In Lombardia ci sono 150mila famiglie a rischio usura. E l'arcivescovo Mario Delpini lancia un appello: «Vi incoraggio - ha detto ieri all'assemblea annuale della Consulta nazionale antiusura Giovanni Paolo II - a promuovere nei soggetti economici e finanziari, in particolare nelle banche, la responsabilità nei confronti della comunità e del territorio. Voi conoscete la sapienza che ispira l'uso del denaro, occorre una maggior prudenza nel prestito per il consumo che spesso viene erogato senza valutare la reale capacità delle famiglie di sostenere gli impegni. È necessario superare l'approccio burocratico e impersonale che spinge a intraprendere azioni di recupero del credito disinvolte nei confronti delle imprese e delle famiglie. E ancora bisogna che il sistema creditizio valuti attentamente i casi di cessione dei crediti in sofferenza delle imprese e delle famiglie perché non si perdano insieme alla solvibilità bancaria la dignità, il lavoro e la casa».

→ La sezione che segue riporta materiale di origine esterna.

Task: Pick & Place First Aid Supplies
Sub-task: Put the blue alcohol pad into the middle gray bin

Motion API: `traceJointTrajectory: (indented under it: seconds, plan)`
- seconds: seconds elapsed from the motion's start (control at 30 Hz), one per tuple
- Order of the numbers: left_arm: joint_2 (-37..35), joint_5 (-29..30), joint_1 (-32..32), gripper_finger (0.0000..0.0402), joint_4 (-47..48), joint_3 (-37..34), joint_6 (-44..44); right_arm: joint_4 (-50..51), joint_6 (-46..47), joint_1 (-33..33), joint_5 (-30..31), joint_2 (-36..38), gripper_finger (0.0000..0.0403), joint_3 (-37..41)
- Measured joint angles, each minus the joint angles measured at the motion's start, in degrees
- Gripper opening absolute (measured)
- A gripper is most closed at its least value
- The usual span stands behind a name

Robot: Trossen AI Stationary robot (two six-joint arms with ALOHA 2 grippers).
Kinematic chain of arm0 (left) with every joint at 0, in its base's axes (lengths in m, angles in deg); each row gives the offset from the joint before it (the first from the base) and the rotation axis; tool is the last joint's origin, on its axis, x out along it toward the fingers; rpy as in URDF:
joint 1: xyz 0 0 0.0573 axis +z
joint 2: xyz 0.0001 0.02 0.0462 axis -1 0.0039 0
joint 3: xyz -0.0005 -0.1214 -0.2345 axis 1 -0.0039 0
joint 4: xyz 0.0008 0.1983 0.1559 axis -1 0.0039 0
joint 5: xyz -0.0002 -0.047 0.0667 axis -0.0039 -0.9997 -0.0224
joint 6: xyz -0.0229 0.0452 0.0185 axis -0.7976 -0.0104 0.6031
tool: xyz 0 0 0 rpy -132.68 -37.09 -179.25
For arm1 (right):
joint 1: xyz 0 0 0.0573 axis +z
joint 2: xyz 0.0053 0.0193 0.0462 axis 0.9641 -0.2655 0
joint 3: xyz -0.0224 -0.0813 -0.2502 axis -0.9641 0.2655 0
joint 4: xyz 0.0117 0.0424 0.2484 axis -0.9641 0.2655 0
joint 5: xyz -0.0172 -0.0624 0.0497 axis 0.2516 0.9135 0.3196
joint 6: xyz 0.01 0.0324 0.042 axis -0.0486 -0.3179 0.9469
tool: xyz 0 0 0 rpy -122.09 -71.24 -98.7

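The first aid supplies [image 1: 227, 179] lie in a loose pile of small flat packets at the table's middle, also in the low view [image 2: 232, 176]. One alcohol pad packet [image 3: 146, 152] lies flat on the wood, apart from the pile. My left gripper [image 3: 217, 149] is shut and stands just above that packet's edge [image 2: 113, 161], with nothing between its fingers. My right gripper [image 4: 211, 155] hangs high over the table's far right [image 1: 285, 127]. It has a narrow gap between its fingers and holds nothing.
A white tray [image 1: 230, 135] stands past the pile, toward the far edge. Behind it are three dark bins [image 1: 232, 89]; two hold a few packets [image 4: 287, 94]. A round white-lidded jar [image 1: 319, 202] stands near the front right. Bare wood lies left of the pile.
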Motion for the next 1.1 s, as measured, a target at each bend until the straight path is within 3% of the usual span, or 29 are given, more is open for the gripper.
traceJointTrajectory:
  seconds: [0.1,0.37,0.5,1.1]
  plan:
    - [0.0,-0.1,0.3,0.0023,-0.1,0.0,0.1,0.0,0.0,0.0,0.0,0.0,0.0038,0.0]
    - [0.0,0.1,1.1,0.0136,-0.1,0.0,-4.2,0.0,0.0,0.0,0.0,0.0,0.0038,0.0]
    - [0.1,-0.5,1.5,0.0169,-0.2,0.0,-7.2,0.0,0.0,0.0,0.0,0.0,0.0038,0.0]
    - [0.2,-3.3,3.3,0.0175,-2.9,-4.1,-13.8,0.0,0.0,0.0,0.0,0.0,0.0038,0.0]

Secondo una ricerca della Consulta, al Nord questo fenomeno è tutt'altro che secondario. Nel decennio della crisi in Lombardia le famiglie in dissesto finanziario a rischio usura sono passate dal 3,3 per cento al 5,7 per cento, per un totale di 150mila casi. Nella graduatoria di rischio Milano occupa il penultimo posto tra le provincie italiane, seguita solo da Bolzano. Lecco però è al settimo, Varese al 12esimo, Brescia al 14esimo, Monza al 16esimo, Bergamo al 17esimo, Lodi al 24esimo, Pavia al 33esimo, Como al 36esimo, Mantova al 40esimo. Per quanto riguarda le difficoltà di accesso al credito Milano è la provincia dove si incontrano meno ostacoli. Tuttavia in altre province lombarde non è altrettanto facile accedere a prestiti bancari: Pavia è al 58esimo posto, Varese al 44esimo, Como 37esimo, Monza al 27esimo, Cremona al 26esimo, Lecco al 14esimo, Mantova al 13esimo. «L'inserimento della malavita - ha aggiunto Delpini - avviene perché coloro che sono sovra indebitati accettano di essere inseriti in un meccanismo perverso che li rovina.
Il fenomeno è difficile da districare persino per le forze dell'ordine. I parroci possono fare molto, perché sono presenti capillarmente nel territorio, vivono in mezzo alla loro gente, non sanno tutto, ma ascoltano e possono consigliare».